My spring was busy enough… seems like years ago… the tour round Ireland with The Cove, performing the most recent version of Old Bob’s Tale in Tralee at the Tocht festival… teaching a few days for the MA students at the Laban Institute in London… our growing residency programme at Echo Echo Studios… the Echo Echo solo evening in May… but summer has been even more packed! Here are some of the most interesting bits:

Time Between Metaphysics And Psychology

In early June I went to the first formal meeting of a project in which we join a collaborative, interdisciplinary research project led by Teresa McCormack, Professor of Psychology at Queens University Belfast and Dr Christoph Hoerl of Warwick University.
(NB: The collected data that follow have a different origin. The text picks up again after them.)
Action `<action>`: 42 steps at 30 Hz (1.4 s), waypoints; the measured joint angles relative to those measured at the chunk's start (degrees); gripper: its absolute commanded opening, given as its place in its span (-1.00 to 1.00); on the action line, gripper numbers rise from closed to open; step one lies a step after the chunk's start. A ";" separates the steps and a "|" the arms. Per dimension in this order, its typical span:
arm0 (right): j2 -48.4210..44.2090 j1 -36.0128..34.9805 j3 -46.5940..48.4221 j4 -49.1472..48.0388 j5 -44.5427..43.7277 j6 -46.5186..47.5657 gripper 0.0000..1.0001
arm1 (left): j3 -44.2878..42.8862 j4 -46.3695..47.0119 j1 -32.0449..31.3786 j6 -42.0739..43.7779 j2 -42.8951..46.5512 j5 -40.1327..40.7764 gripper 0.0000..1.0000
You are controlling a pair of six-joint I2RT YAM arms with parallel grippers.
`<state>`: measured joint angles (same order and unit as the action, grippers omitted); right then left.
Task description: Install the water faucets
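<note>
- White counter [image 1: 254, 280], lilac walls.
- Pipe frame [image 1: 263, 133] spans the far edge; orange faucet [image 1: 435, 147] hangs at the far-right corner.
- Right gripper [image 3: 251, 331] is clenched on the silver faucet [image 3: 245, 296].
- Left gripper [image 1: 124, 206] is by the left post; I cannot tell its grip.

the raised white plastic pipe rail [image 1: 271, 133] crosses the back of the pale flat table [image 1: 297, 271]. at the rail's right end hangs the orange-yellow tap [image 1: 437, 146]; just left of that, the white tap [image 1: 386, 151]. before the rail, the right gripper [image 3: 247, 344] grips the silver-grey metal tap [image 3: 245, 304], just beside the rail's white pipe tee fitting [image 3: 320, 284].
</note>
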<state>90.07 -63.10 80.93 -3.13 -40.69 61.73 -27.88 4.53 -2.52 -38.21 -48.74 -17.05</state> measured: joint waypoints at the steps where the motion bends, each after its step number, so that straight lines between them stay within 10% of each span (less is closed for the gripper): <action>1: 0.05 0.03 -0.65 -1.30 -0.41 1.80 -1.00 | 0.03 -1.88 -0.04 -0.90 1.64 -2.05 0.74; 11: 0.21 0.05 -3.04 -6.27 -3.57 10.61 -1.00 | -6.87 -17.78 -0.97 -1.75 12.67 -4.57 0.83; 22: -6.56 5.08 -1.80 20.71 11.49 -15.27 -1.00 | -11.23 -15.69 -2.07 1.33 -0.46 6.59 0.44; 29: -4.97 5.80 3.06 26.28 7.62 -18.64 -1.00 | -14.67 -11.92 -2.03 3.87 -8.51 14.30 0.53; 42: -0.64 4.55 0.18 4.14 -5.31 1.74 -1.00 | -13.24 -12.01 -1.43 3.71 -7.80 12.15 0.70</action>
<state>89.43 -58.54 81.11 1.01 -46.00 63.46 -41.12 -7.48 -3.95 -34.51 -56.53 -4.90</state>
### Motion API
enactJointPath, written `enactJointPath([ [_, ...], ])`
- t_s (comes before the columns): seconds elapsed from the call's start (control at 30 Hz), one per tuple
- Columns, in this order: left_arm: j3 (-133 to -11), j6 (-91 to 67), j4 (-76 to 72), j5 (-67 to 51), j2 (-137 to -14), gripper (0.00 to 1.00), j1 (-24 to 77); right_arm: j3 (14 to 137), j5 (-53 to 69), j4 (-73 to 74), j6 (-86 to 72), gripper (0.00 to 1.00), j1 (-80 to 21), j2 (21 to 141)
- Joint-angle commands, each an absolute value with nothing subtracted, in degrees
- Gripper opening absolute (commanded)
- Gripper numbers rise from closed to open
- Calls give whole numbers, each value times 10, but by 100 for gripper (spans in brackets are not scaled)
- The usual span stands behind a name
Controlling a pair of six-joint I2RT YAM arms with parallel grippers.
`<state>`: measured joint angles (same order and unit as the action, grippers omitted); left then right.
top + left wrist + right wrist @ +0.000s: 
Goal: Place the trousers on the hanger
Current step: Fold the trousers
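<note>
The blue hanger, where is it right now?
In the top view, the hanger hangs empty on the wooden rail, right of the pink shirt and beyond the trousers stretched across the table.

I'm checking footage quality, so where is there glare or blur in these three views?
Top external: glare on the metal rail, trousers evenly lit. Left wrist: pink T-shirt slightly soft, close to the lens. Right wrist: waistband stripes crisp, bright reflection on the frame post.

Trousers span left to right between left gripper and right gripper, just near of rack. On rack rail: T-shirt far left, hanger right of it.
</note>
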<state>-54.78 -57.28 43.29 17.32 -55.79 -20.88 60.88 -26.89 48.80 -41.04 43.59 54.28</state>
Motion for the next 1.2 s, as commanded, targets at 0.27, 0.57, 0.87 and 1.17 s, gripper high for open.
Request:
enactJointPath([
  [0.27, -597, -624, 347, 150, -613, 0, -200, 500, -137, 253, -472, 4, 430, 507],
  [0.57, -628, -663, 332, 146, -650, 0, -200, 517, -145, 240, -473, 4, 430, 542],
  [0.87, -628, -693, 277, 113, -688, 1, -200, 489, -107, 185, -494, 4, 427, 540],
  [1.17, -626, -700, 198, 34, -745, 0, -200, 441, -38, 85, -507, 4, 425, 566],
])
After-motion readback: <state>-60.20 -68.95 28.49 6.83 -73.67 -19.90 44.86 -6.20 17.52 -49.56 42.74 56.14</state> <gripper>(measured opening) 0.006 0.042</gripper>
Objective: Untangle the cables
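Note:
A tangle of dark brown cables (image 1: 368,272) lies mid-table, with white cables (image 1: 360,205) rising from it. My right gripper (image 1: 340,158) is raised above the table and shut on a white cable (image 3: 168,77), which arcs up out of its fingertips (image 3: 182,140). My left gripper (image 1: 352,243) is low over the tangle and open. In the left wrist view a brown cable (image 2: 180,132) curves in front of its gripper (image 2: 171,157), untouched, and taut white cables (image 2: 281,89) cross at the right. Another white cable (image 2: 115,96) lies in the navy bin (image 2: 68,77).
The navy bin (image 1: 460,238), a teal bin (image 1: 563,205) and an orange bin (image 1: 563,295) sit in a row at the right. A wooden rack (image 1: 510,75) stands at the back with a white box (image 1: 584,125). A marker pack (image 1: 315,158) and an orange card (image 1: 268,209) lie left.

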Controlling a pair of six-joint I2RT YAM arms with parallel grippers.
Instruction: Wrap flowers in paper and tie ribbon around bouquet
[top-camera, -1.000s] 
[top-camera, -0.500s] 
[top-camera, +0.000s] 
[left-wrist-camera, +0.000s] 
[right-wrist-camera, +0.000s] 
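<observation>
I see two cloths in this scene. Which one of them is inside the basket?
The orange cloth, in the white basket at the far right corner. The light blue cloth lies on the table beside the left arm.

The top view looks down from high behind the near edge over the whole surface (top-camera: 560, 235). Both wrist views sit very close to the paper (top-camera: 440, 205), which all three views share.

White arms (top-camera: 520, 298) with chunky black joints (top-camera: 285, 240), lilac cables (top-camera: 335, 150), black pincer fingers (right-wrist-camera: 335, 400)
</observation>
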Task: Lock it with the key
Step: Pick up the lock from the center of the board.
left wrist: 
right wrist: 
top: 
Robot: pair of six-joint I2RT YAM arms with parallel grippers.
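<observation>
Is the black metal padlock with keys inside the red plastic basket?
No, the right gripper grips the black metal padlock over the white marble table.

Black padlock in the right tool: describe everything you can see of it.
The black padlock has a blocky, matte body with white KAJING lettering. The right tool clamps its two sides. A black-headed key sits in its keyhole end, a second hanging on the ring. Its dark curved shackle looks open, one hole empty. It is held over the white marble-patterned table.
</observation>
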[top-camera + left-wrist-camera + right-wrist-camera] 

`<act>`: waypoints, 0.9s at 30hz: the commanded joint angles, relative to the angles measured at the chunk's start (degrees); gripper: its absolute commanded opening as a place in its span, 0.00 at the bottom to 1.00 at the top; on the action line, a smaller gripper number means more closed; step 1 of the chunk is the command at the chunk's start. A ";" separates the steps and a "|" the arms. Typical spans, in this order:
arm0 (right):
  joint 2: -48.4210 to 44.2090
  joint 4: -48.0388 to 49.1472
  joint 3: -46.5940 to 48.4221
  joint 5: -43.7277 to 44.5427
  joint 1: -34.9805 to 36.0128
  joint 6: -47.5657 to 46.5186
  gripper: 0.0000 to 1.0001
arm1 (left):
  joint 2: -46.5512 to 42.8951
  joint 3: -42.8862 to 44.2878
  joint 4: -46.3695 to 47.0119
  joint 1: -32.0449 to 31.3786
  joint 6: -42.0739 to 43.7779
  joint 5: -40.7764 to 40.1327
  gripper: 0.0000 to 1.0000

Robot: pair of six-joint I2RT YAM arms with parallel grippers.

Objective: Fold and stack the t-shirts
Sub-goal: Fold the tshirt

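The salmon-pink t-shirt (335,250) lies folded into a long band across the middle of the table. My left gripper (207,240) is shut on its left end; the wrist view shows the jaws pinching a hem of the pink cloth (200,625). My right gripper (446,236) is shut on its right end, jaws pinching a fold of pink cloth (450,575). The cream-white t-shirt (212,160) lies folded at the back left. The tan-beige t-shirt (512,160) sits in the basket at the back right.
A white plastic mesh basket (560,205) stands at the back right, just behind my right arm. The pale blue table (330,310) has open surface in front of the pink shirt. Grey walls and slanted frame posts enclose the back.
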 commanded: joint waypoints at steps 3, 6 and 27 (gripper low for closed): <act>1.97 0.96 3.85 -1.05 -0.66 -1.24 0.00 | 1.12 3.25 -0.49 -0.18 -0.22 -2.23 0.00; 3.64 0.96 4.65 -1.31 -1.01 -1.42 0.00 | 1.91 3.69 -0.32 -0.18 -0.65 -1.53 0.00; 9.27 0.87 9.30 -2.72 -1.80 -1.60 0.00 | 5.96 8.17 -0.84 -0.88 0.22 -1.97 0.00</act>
The project is called “Time Between Metaphysics And Psychology” and Echo Echo Dance Theatre Company joins Big Telly Theatre Company and Performance Art Group Bbeyond in being invited to engage creatively with the themes and specific materials of the academic research and to produce performance work from that engagement. I was very excited to be approached by Teresa at the funding application stage of this project because of my existing interest in metre, rhythm, phrasing and memory, ways of conceiving of time as a compositional parameter in dance and the relationship between time perception from the point of view of a dancer/mover and that of a watcher. I hope that there will be plenty of opportunity to deepen my understanding through engagement with the academics on these issues as well as the welcome chance to create a new work focusing on these themes.

The project runs until 2018 and the premiere of our new work will be in the middle of the project during 2018. I’m hoping that we’ll be able to find resources additional to the core money from the overall project budget so that we can include all of the Echo Echo Ensemble and the Body Wisdom Group in the creative process. The workshop meeting in June was a great beginning. The artists had an introduction to the themes of the research and discussed with investigators the scientific notions of time, the associated metaphysical debates, and relevant psychological research.

Contact Improvisation Festival Bucharest

Later in June I was teaching at the Contact Improvisation Festival Bucharest. I was specifically asked by the organisers to teach Contact Improvisation from the point of view of the “Poetic Movement” which is at the core of Echo Echo’s practice. Questions about Contact Improvisation as a performance form have been right at the heart of the practice since its beginning in the early 1970’s and the “Poetic Movement” approach gives some ways of locating Contact Improvisation practice in a general compositional framework. It was incredibly encouraging to get a very positive response to my workshop from the participants and from a number of people who watched the sessions and took copious notes. In particular I was really touched by the encouragement to keep on with this approach from very experienced colleagues who were also teaching at the festival. It has become a bit of a tradition for teachers at Contact Improvisation festivals to do a public, group improvisation, performance at the end of a festival. Everyone involved thought that the one we did in Bucharest was among the best they’d experienced as watcher or performer.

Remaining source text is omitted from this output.